Would you transcribe the whole listing exactly and drop its images?

*** Supplied data Section Begins ***

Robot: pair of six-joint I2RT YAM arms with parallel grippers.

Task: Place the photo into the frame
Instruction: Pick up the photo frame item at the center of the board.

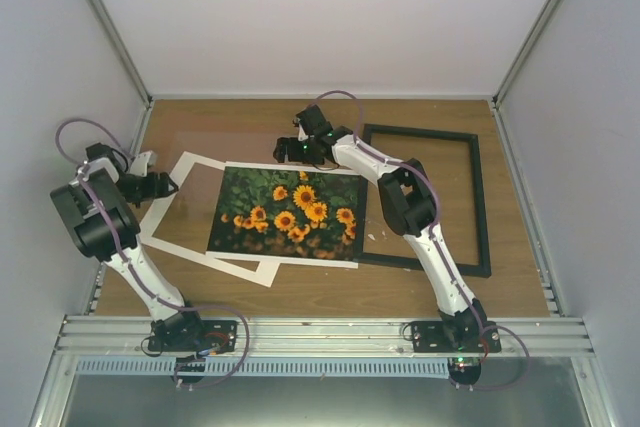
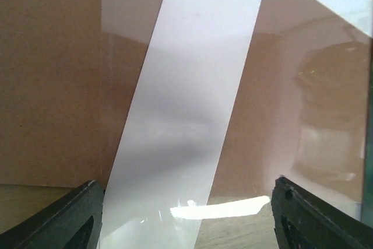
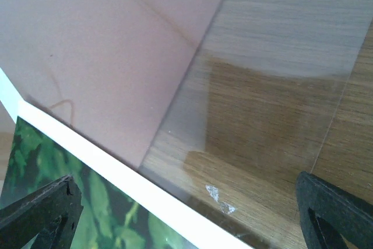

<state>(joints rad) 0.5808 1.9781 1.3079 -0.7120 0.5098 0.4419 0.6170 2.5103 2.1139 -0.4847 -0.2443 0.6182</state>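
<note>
The photo (image 1: 288, 214) lies flat on the desk (image 1: 240, 117), over the white mat (image 1: 230, 263), its right edge meeting the left bar of the frame (image 1: 478, 197) — not inside it. The left gripper (image 2: 186, 202) is spread wide across the mat's strip, holding nothing. The right gripper (image 3: 183, 193) — also wide and empty — hovers at the photo's far edge, by a clear sheet (image 3: 280, 74).

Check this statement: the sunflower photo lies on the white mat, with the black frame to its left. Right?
No. The black frame sits to the right of the sunflower photo, as the top external view shows; the photo does lie on the white mat.
</note>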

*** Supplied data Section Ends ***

Result of this task:
Robot: pair of six-joint I2RT YAM arms with parallel grippers.

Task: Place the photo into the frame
Instruction: Pick up the photo frame item at the center of the board.


<state>(joints rad) 0.5808 1.9781 1.3079 -0.7120 0.5098 0.4419 0.6170 2.5103 2.1139 -0.4847 -0.2443 0.6182</state>
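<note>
The photo (image 1: 288, 214) lies flat on the desk (image 1: 240, 117), over the white mat (image 1: 230, 263), its right edge meeting the left bar of the frame (image 1: 478, 197) — not inside it. The left gripper (image 2: 186, 202) is spread wide across the mat's strip, holding nothing. The right gripper (image 3: 183, 193) — also wide and empty — hovers at the photo's far edge, by a clear sheet (image 3: 280, 74).

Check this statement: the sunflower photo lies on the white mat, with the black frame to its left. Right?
No. The black frame sits to the right of the sunflower photo, as the top external view shows; the photo does lie on the white mat.
</note>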

Nothing more remains for this exercise.